Un peu plus loin, à l’entrée de la forêt, j’avise un taxi qui vient à notre rencontre. Je demande à mon virtuose de stopper et je me place en travers de la route. C’est bien le bahut de Pinuche : une Ariane noire conduite par un Russe dit blanc, mais en réalité gris comme les mains d’un marchand de journaux.

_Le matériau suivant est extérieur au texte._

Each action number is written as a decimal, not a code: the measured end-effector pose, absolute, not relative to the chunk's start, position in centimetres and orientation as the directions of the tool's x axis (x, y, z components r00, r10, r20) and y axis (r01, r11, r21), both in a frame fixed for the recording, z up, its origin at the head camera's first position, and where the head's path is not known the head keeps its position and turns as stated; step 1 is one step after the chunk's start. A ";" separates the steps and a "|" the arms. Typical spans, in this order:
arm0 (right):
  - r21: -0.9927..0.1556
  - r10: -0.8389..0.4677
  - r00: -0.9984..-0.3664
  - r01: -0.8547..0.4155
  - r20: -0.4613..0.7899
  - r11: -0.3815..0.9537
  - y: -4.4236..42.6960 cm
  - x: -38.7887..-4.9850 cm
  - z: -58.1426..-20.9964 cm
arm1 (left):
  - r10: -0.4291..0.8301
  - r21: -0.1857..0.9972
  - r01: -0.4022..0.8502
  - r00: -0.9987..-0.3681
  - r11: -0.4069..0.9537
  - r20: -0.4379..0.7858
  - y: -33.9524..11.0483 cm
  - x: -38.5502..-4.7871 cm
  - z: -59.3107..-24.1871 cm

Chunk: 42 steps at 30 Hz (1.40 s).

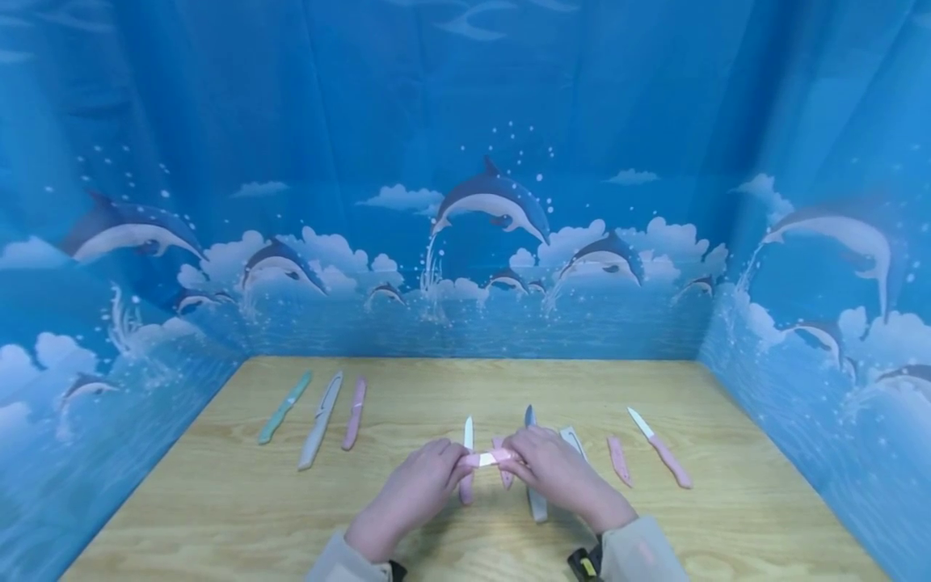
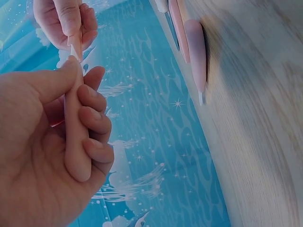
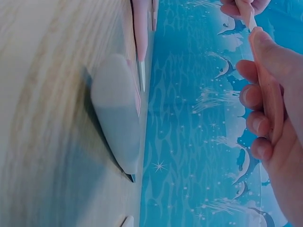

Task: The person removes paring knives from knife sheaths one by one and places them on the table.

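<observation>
My left hand (image 1: 418, 485) grips the pink handle of a paring knife (image 2: 77, 142), its fingers curled round it. Over the table, my right hand (image 1: 556, 469) grips a pink blade sheath (image 3: 270, 94) in line with that knife. A short stretch of pale blade (image 1: 486, 459) shows between the two hands; the rest of it is hidden. Below the hands lie a lilac-pink knife (image 1: 467, 487) with its blade bare, a pink sheath (image 1: 507, 478) and a white-handled knife (image 1: 537, 506) with a dark blade. A white sheath (image 1: 573, 440) is partly covered by my right hand.
At the left of the wooden table (image 1: 240, 517) lie a green knife (image 1: 280, 416), a longer whitish knife (image 1: 314, 440) and a pink knife (image 1: 353, 424). To the right are a pink sheath (image 1: 619, 461) and a bare-bladed pink knife (image 1: 669, 461). A blue dolphin curtain (image 1: 465, 331) surrounds the table.
</observation>
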State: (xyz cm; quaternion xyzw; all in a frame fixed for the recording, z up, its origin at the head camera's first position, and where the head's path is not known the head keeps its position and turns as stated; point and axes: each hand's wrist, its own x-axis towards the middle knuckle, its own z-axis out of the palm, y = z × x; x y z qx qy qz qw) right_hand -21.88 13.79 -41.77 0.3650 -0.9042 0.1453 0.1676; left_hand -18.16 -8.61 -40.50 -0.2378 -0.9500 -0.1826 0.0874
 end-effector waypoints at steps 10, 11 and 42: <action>-0.157 -0.620 -0.689 -0.707 0.375 0.690 13.8 -21.9 -41.5 | 0.406 0.317 0.461 -0.885 0.829 0.227 -8.6 -18.2 -40.4; -0.158 -0.619 -0.691 -0.705 0.374 0.692 13.8 -21.9 -41.5 | 0.407 0.316 0.463 -0.884 0.828 0.228 -8.6 -18.2 -40.4; -0.166 -0.599 -0.707 -0.688 0.376 0.707 14.2 -22.0 -41.5 | 0.426 0.310 0.489 -0.869 0.815 0.252 -8.9 -18.1 -40.2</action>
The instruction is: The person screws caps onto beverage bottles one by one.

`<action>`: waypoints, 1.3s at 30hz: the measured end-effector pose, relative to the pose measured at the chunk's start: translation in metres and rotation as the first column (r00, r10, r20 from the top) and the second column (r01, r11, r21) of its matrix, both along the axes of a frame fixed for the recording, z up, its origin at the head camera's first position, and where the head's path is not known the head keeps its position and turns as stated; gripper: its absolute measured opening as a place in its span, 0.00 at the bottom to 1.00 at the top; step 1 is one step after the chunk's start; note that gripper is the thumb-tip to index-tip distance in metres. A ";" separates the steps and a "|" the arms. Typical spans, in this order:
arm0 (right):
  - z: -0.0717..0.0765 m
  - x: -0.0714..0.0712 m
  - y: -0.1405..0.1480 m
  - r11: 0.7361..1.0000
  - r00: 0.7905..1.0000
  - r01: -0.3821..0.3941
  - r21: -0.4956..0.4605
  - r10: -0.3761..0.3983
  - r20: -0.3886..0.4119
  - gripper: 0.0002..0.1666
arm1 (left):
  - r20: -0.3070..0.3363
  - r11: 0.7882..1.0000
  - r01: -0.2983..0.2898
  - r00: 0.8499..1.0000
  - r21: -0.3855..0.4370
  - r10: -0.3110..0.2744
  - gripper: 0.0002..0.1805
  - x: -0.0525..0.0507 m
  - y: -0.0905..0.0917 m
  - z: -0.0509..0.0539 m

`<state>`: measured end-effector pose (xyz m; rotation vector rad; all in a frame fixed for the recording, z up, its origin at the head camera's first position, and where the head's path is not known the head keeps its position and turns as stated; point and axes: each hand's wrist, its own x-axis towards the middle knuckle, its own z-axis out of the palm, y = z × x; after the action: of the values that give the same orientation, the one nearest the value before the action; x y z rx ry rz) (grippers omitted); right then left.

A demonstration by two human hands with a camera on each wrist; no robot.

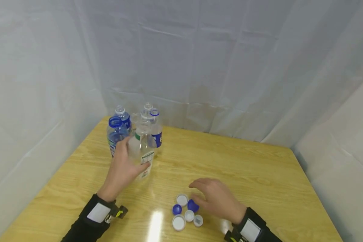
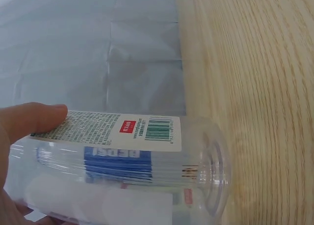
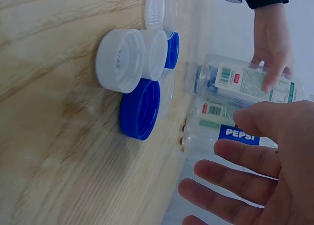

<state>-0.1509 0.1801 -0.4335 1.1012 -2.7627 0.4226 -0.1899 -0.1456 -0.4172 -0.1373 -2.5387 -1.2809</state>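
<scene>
My left hand [image 1: 122, 173] grips a clear, uncapped bottle [image 1: 147, 158] with a white label at the table's left side. In the left wrist view the thumb lies on the label of this bottle [image 2: 201, 136]. My right hand [image 1: 217, 200] hovers beside a group of loose caps, its fingers apart and holding nothing. Among the caps are a blue cap [image 1: 193, 205], a smaller blue cap [image 1: 176, 209] and several white caps [image 1: 178, 222]. The right wrist view shows a white cap [image 3: 120, 60] against a dark blue cap [image 3: 140, 109].
Several uncapped bottles stand close behind the held one, among them a blue-necked bottle [image 1: 115, 129] and a bottle with a blue label [image 1: 157, 138]. A pale curtain [image 1: 199, 67] hangs behind the wooden table [image 1: 245, 164] and along both sides.
</scene>
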 end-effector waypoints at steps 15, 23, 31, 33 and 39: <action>-0.007 -0.013 -0.024 0.984 0.988 -0.108 0.139 0.091 0.123 0.21 | -0.113 0.990 0.002 0.993 -0.142 -0.018 0.61 0.030 0.011 0.014; -0.009 -0.011 -0.032 0.969 0.970 -0.154 0.194 0.110 0.218 0.23 | -0.150 0.978 0.001 0.988 -0.211 -0.033 0.64 0.042 0.016 0.016; -0.011 -0.011 -0.038 0.964 0.966 -0.172 0.205 0.124 0.228 0.19 | -0.191 0.967 -0.006 0.980 -0.254 -0.044 0.63 0.045 0.018 0.014; -0.012 -0.011 -0.039 0.962 0.963 -0.175 0.208 0.124 0.237 0.18 | -0.194 0.967 -0.006 0.980 -0.256 -0.046 0.63 0.046 0.019 0.013; -0.013 -0.013 -0.041 0.963 0.954 -0.180 0.202 0.120 0.276 0.16 | -0.189 0.963 -0.003 0.981 -0.269 -0.050 0.64 0.050 0.022 0.011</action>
<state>-0.1637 0.1392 -0.4463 1.4113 -3.0275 0.2944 -0.1399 -0.1240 -0.4057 -0.3344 -2.5321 -0.8764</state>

Le Grand Duc est dans tous ses états, si je puis me permettre. Il peste contre Pinaud qui l’a entraîné dans une équipée idiote. Il essaie de m’expliquer, après qu’il a vu ma carte, qu’il achevait son service quand il a chargé mon pote, qu’il appartient au dépôt de la porte Champerret et qu’il n’a rien à foutre à Fontainebleau. Il ajoute qu’il a horreur des flics, ce qui est son droit ; et qu’il les méprise, ce qui est son devoir.